= THE TASK =
Using the records below, filter for lines that contain the string "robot" and copy them out.

Records drawn from a dataset:
--

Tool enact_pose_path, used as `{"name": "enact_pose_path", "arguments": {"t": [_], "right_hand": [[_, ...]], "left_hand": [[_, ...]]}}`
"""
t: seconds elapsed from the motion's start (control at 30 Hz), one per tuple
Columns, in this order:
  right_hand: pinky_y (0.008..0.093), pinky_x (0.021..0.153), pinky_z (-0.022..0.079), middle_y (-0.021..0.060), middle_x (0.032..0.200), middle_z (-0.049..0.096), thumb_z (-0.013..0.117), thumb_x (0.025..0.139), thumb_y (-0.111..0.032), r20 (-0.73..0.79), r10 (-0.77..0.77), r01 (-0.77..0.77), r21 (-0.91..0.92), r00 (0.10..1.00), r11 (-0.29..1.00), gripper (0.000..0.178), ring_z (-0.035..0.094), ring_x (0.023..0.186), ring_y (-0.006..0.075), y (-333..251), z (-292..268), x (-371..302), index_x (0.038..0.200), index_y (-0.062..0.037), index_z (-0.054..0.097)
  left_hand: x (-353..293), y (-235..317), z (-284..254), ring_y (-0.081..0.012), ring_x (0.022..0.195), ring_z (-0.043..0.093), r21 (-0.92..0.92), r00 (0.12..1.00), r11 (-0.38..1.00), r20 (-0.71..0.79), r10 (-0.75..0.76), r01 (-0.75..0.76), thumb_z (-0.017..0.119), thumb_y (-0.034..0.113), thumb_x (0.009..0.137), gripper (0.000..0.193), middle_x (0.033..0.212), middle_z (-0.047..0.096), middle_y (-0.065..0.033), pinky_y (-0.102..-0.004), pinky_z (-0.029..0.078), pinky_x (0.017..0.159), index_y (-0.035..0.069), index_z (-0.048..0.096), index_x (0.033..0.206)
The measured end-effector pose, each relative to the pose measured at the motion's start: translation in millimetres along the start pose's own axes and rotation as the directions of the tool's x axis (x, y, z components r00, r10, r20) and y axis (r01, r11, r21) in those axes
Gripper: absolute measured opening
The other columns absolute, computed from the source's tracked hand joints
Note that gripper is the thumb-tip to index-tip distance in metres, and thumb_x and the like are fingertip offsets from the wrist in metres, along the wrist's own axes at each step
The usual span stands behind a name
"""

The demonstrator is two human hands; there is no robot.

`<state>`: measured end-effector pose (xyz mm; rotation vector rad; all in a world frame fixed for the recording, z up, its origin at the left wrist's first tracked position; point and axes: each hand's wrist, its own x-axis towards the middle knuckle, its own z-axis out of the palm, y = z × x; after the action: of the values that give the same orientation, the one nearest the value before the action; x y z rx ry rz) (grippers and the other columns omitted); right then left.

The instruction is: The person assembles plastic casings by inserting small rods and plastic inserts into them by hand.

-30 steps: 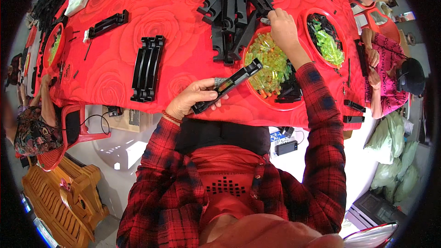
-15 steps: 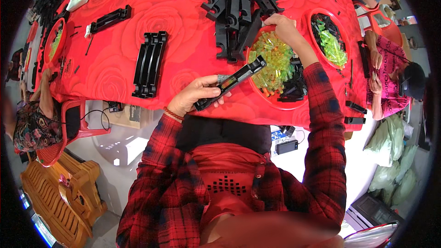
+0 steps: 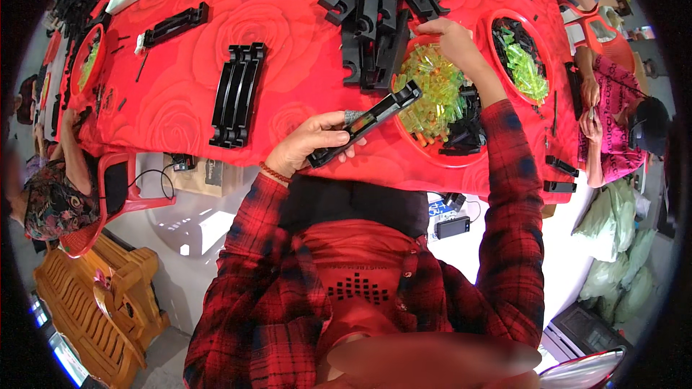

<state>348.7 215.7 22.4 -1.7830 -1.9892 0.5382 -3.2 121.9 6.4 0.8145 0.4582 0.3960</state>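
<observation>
- Left hand (image 3: 317,140), at the centre of the frame, pinches the lower end of a long, narrow, black plastic holder (image 3: 375,119) between thumb and fingers; a grey wrap covers one fingertip.
- The long, narrow, black plastic holder is tilted, its free upper end pointing right, over the near-left rim of a round red plastic bowl (image 3: 461,161).
- Right hand (image 3: 450,42), in the upper centre-right of the frame, reaches over that bowl's far rim, its fingers bent beside a loose heap of black plastic holders (image 3: 369,11); whether it pinches anything cannot be told.
- Yellow-green translucent pieces (image 3: 427,86) fill most of the bowl, with small black pieces (image 3: 467,130) at its right side and a few orange bits (image 3: 424,139) near its lower edge.
- A second red bowl (image 3: 494,57), right of the right hand, contains black and green pieces.
- Three black holders side by side (image 3: 238,94) lie left of centre on the desk (image 3: 162,112), under a red rose-patterned cloth.
- One separate black holder (image 3: 175,25) lies in the upper left.
- A co-worker in a pink patterned top (image 3: 613,108) sits at the right edge.
</observation>
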Motion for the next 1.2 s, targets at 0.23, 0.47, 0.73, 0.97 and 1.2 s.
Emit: {"name": "enact_pose_path", "arguments": {"t": [0.23, 0.47, 0.73, 0.97, 1.2], "right_hand": [[0.0301, 0.091, 0.051, 0.0117, 0.111, 0.07, 0.05, 0.093, 0.0, -0.256, 0.008, 0.022, 0.112, 0.967, 0.993, 0.031, 0.068, 0.097, 0.0203, 13.3, -35.8, -35.9, 0.119, -0.0027, 0.068], [0.0262, 0.073, 0.051, 0.0076, 0.093, 0.07, 0.06, 0.096, -0.01, -0.363, 0.264, -0.099, 0.415, 0.894, 0.904, 0.024, 0.065, 0.081, 0.0125, 21.3, -36.6, -120.0, 0.115, 0.0024, 0.065], [0.0329, 0.065, 0.05, 0.0129, 0.082, 0.065, 0.064, 0.092, -0.007, -0.51, 0.089, -0.081, 0.037, 0.856, 0.996, 0.012, 0.061, 0.069, 0.0232, -11.4, -12.4, -188.4, 0.102, -0.0023, 0.068], [0.0412, 0.077, 0.041, 0.0096, 0.091, 0.066, 0.064, 0.091, -0.014, -0.559, -0.013, -0.174, -0.279, 0.829, 0.944, 0.011, 0.063, 0.083, 0.0289, -16.2, 6.5, -198.6, 0.1, -0.0093, 0.069], [0.0422, 0.078, 0.039, 0.0085, 0.091, 0.064, 0.07, 0.088, -0.021, -0.527, 0.004, -0.204, -0.322, 0.85, 0.925, 0.016, 0.062, 0.085, 0.0279, -37.8, 14.5, -213.0, 0.1, -0.0104, 0.067]], "left_hand": [[-0.3, 1.0, 3.4, -0.014, 0.083, 0.066, 0.053, 0.998, 0.998, -0.049, 0.029, -0.026, 0.064, 0.024, 0.092, 0.056, 0.108, 0.068, -0.0136, -0.0267, 0.054, 0.072, -0.003, 0.05, 0.138], [-5.6, -10.5, 13.0, -0.0126, 0.085, 0.064, 0.08, 0.979, 0.991, -0.163, 0.121, -0.109, 0.064, 0.016, 0.092, 0.051, 0.112, 0.066, -0.012, -0.0246, 0.052, 0.075, -0.001, 0.05, 0.139], [-31.7, -49.7, 50.5, -0.0117, 0.085, 0.064, 0.108, 0.934, 0.973, -0.277, 0.227, -0.204, 0.066, 0.011, 0.091, 0.055, 0.115, 0.065, -0.0089, -0.0246, 0.05, 0.07, 0.004, 0.047, 0.143], [-44.0, -73.0, 73.8, -0.0136, 0.088, 0.063, 0.075, 0.928, 0.982, -0.322, 0.19, -0.175, 0.06, 0.01, 0.093, 0.051, 0.116, 0.064, -0.0111, -0.0269, 0.049, 0.071, 0.003, 0.047, 0.142], [-47.7, -82.0, 79.3, -0.0109, 0.087, 0.063, 0.009, 0.939, 0.988, -0.308, 0.151, -0.155, 0.065, 0.01, 0.092, 0.053, 0.117, 0.064, -0.0071, -0.024, 0.049, 0.07, 0.006, 0.047, 0.142]]}}
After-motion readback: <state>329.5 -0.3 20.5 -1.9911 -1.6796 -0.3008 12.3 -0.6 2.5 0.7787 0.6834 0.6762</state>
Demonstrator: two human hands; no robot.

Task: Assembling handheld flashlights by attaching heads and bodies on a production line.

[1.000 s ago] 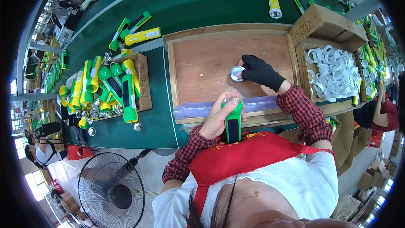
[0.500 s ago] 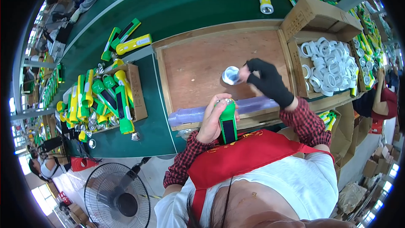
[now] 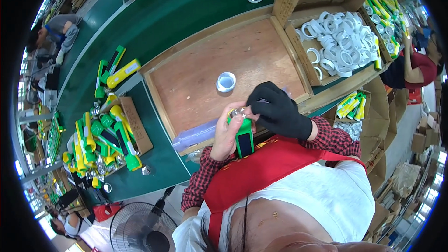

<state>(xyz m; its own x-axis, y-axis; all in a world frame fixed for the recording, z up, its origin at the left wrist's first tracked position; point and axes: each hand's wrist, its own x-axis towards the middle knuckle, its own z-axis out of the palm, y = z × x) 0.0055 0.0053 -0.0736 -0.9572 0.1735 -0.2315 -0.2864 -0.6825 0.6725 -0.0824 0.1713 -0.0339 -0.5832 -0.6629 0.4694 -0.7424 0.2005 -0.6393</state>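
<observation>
My left hand point(image 3: 226, 136), bare, is wrapped around a green flashlight point(image 3: 245, 139) with a dark panel on its side. Its head points up and away from me, and a shiny reflector point(image 3: 238, 112) shows there. My right hand point(image 3: 275, 109), in a black glove with bare fingertips, is pinched at the rim of that head; whatever lies between the fingertips is too small to make out. Beyond both hands, a small white cup point(image 3: 226, 82) with pale contents stands on the wooden board point(image 3: 186, 77).
A purplish plastic roll point(image 3: 196, 135) lies along the board's near edge, partly behind my hands. White rings fill a cardboard box point(image 3: 305, 72) at right. Green and yellow flashlights crowd another box point(image 3: 138, 128) at left. A fan point(image 3: 140, 228) stands lower left. Other people work farther off.
My right hand has come back from the white cup to the flashlight's head. The left hand still holds the flashlight. The whole view has shifted and turned somewhat.
</observation>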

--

= RESPONSE AREA =
The demonstrator is two human hands; there is no robot.
Demonstrator: two human hands; no robot.

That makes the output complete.